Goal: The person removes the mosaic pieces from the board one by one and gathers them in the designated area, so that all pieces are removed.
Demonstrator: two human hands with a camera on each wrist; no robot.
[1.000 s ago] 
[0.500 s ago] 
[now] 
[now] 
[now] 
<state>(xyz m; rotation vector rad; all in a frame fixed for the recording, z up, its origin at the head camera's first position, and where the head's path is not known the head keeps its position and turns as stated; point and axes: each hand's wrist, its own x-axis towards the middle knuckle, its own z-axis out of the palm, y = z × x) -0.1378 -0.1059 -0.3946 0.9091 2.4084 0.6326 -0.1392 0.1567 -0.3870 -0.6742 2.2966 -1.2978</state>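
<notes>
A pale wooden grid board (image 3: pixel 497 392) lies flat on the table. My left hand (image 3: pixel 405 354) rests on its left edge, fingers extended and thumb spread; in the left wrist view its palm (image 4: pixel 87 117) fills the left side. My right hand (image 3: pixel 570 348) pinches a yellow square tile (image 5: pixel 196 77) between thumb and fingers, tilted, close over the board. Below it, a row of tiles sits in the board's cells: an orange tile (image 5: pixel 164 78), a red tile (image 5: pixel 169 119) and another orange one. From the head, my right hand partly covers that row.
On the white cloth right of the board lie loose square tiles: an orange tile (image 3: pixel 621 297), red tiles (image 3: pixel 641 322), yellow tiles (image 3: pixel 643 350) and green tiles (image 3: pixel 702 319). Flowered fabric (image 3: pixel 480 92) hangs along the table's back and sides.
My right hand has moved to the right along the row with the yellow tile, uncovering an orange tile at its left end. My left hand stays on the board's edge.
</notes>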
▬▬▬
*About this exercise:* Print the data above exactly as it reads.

*Response for this exercise:*
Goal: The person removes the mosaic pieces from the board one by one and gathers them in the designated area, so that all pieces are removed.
Demonstrator: two human hands with a camera on each wrist; no robot.
[1.000 s ago] 
[0.500 s ago] 
[now] 
[now] 
[now] 
<state>(xyz m; rotation vector rad; all in a frame fixed for the recording, z up, its origin at the head camera's first position, and where the head's path is not known the head keeps its position and turns as stated; point and axes: each hand's wrist, its own x-axis towards the middle knuckle, its own z-axis out of the palm, y = z × x) -0.1378 -0.1059 -0.3946 0.9091 2.4084 0.6326 -0.1392 0.1567 -0.3870 -0.6742 2.2966 -1.2978</state>
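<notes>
A pale wooden grid board (image 3: pixel 497 392) lies flat on the table. My left hand (image 3: pixel 405 354) rests on its left edge, fingers extended and thumb spread; in the left wrist view its palm (image 4: pixel 87 117) fills the left side. My right hand (image 3: pixel 570 348) pinches a yellow square tile (image 5: pixel 196 77) between thumb and fingers, tilted, close over the board. Below it, a row of tiles sits in the board's cells: an orange tile (image 5: pixel 164 78), a red tile (image 5: pixel 169 119) and another orange one. From the head, my right hand partly covers that row.
On the white cloth right of the board lie loose square tiles: an orange tile (image 3: pixel 621 297), red tiles (image 3: pixel 641 322), yellow tiles (image 3: pixel 643 350) and green tiles (image 3: pixel 702 319). Flowered fabric (image 3: pixel 480 92) hangs along the table's back and sides.
My right hand has moved to the right along the row with the yellow tile, uncovering an orange tile at its left end. My left hand stays on the board's edge.
</notes>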

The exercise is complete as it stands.